Wherever the string "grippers" shows up in the material below, copy that line.

----- Stored data

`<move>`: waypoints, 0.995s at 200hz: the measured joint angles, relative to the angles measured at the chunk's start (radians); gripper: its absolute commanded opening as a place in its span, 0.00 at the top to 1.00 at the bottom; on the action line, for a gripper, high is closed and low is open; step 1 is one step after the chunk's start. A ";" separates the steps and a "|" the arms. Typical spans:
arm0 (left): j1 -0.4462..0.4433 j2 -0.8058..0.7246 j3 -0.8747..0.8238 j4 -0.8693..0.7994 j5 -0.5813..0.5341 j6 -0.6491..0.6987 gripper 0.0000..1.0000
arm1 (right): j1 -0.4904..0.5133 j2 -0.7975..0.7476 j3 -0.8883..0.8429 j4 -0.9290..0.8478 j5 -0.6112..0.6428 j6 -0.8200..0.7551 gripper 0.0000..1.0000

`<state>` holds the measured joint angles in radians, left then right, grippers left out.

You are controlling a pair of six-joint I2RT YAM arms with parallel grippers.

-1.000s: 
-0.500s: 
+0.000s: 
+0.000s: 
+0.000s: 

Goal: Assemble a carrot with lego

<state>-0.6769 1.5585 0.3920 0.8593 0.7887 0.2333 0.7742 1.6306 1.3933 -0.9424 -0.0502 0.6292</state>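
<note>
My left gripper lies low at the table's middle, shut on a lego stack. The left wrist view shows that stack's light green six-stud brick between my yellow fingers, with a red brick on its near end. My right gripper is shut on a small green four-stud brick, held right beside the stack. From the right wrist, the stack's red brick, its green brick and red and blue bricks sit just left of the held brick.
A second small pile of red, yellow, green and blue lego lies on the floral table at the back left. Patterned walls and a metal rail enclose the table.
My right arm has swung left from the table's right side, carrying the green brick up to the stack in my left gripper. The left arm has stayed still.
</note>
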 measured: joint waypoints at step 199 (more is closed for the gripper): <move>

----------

# Finished task
`<state>` holds the measured joint angles in radians, left then right, grippers left out.
You are controlling a pair of six-joint I2RT YAM arms with parallel grippers.

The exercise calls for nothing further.